It was known, moreover, that he was going to sea, always a ground of pre-eminence with schoolboys; and in his case the glory was not altogether future, it wore a present form when he came driving to Rye behind four horses in the same carriage with an admiral. 'I was not a little proud, you may believe,' says he.
In 1814, when he was thirteen years of age, he was carried by his father to Chichester to the Bishop's Palace. The Bishop had heard from his brother the Admiral that Charles was likely to do well, and had an order from Lord Melville for the lad's admission to the Royal Naval College at Portsmouth. Both the Bishop and the Admiral patted him on the head and said, 'Charles will restore the old family'; by which I gather with some surprise that, even in these days of open house at Northiam and golden hope of my aunt's fortune, the family was supposed to stand in need of restoration. But the past is apt to look brighter than nature, above all to those enamoured of their genealogy; and the ravages of Stephen and Thomas must have always given matter of alarm.
What with the flattery of bishops and admirals, the fine company in which he found himself at Portsmouth, his visits home, with their gaiety and greatness of life, his visits to Mrs. Buckner (soon a widow) at Windsor, where he had a pony kept for him, and visited at Lord Melville's and Lord Harcourt's and the Leveson-Gowers, he began to have 'bumptious notions,' and his head was 'somewhat turned with fine people'; as to some extent it remained throughout his innocent and honourable life.

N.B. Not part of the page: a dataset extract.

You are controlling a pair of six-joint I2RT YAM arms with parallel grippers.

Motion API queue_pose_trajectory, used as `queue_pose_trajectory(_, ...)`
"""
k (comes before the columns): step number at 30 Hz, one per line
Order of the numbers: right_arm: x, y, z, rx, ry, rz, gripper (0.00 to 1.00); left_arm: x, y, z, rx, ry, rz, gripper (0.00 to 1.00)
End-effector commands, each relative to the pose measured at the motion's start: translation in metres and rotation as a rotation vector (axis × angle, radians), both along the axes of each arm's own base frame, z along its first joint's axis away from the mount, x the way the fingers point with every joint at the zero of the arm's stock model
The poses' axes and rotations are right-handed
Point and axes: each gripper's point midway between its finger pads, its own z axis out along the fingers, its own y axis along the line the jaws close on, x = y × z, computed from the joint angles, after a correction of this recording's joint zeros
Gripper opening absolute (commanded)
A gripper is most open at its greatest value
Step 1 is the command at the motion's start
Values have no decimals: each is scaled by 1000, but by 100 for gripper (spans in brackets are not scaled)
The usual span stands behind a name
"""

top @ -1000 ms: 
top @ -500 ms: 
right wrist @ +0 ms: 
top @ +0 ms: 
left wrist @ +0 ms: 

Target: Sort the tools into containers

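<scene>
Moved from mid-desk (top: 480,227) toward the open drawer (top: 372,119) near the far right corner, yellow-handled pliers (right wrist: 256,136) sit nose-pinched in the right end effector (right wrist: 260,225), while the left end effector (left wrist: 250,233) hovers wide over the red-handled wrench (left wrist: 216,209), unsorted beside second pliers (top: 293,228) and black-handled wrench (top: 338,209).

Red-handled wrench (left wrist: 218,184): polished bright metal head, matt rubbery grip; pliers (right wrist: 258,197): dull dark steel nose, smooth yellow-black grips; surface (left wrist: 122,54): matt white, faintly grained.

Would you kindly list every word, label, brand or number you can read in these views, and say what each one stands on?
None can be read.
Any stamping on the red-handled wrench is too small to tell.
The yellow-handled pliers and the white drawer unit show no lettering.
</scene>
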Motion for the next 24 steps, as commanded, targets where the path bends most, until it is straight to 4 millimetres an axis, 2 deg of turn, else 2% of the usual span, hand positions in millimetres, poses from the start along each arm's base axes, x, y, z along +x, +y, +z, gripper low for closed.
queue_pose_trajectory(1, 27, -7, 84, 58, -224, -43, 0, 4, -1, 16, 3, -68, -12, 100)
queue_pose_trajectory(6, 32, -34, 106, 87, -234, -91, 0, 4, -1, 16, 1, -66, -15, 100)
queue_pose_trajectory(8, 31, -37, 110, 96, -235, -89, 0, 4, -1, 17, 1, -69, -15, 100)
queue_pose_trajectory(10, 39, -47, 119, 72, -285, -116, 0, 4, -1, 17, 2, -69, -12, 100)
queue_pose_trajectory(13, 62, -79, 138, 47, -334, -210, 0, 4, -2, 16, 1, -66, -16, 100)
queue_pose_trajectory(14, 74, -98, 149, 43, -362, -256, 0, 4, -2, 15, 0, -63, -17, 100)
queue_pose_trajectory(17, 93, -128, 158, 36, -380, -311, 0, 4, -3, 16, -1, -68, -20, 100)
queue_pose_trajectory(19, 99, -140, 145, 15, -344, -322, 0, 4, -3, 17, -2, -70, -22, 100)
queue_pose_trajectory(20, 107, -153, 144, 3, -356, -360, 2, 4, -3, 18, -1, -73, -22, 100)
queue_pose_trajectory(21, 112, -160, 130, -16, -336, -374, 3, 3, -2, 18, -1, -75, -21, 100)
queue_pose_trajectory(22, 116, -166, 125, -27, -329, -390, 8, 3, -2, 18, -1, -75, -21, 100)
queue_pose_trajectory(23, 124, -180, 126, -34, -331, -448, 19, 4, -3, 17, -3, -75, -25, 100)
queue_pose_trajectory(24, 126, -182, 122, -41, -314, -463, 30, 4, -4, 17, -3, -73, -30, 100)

In this frame of mind the boy was appointed to the CONQUEROR, Captain Davie, humorously known as Gentle Johnnie. The captain had earned this name by his style of discipline, which would have figured well in the pages of Marryat: 'Put the prisoner's head in a bag and give him another dozen!' survives as a specimen of his commands; and the men were often punished twice or thrice in a week. On board the ship of this disciplinarian, Charles and his father were carried in a billy-boat from Sheerness in December, 1816: Charles with an outfit suitable to his pretensions, a twenty-guinea sextant and 120 dollars in silver, which were ordered into the care of the gunner. 'The old clerks and mates,' he writes, 'used to laugh and jeer me for joining the ship in a billy- boat, and when they found I was from Kent, vowed I was an old Kentish smuggler. This to my pride, you will believe, was not a little offensive.'
THE CONQUEROR carried the flag of Vice-Admiral Plampin, commanding at the Cape and St. Helena; and at that all-important islet, in July, 1817, she relieved the flagship of Sir Pulteney Malcolm. Thus it befel that Charles Jenkin, coming too late for the epic of the French wars, played a small part in the dreary and disgraceful afterpiece of St. Helena. Life on the guard-ship was onerous and irksome. The anchor was never lifted, sail never made, the great guns were silent; none was allowed on shore except on duty; all day the movements of the imperial captive were signalled to and fro; all night the boats rowed guard around the accessible portions of the coast. This prolonged stagnation and petty watchfulness in what Napoleon himself called that 'unchristian' climate, told cruelly on the health of the ship's company. In eighteen months, according to O'Meara, the CONQUEROR had lost one hundred and ten men and invalided home one hundred and seven, being more than a third of her complement. It does not seem that our young midshipman so much as once set eyes on Bonaparte; and yet in other ways Jenkin was more fortunate than some of his comrades. He drew in water-colour; not so badly as his father, yet ill enough; and this art was so rare aboard the CONQUEROR that even his humble proficiency marked him out and procured him some alleviations. Admiral Plampin had succeeded Napoleon at the Briars; and here he had young Jenkin staying with him to make sketches of the historic house. One of these is before me as I write, and gives a strange notion of the arts in our old English Navy.